Top European Companies Not Managing Climate Change Risks

Monday, 11 January 2010
By Susan Drury

Leading European companies with a total market capitalisation of €1.2 trillion are failing to address the climate change risks to which they are exposed, according to a major new report from EIRIS the responsible investment research specialists.

Climate change has the potential to seriously impact shareholder value and affects businesses across all sectors of the economy.

The EIRIS 2010 European Climate Change Tracker, focuses on key parameters enabling investors to understand the extent to which efforts to tackle climate change are embedded within a company's culture. These parameters include product impacts, long-term targets, executive remuneration and disclosure.

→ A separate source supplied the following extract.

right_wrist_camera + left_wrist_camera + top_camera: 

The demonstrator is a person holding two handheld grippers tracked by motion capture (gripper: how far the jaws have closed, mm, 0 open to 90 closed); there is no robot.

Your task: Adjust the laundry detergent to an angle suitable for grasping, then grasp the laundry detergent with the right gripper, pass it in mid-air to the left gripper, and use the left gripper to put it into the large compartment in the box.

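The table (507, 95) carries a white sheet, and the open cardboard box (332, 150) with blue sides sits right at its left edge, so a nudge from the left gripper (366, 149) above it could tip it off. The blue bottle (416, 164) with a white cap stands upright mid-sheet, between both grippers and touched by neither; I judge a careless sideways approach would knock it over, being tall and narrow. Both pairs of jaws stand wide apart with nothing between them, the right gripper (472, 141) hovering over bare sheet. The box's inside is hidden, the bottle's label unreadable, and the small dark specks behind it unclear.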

The report highlights a number of key findings:

  • A third of Europe's biggest 300 companies are having significant climate change impact, of these around two-thirds are inadequately managing the climate change risks they face. Moreover corporate responses to climate change vary between European countries. The best performers are from the most economically powerful European countries - the UK, Germany and France.
  • Although 97% of those European companies with potential product impact have a product policy committment, only 10% have these targets in place to address impacts arising from products.
  • Performance-based compensation can incentivise company leaders to improve corporate climate change performance - 62% of high climate change impact companies are already linking performance-based remuneration with emissions reduction initiatives.
  • Long-term targets are a key to effective climate change management - 55% of large climate change impact companies in the FTSE Eurofirst 300 have long-term targets in place.
  • High impact industries like oil & gas and electricity contain the lowest proportion of companies with long-term climate targets in place.

"We urge investors to exert their influence and engage for long-term targets, identify and respond to portfolio risk, encourage companies to consider product strategies and their product impact on climate change and increase their investment in climate change solutions," said Peter Webster, Executive Director at EIRIS.

There are some improvements though with evidence that regulation and the increasing engagement activity of investors on climate change is driving companies to focus more attention on the climate change risks and opportunities they face.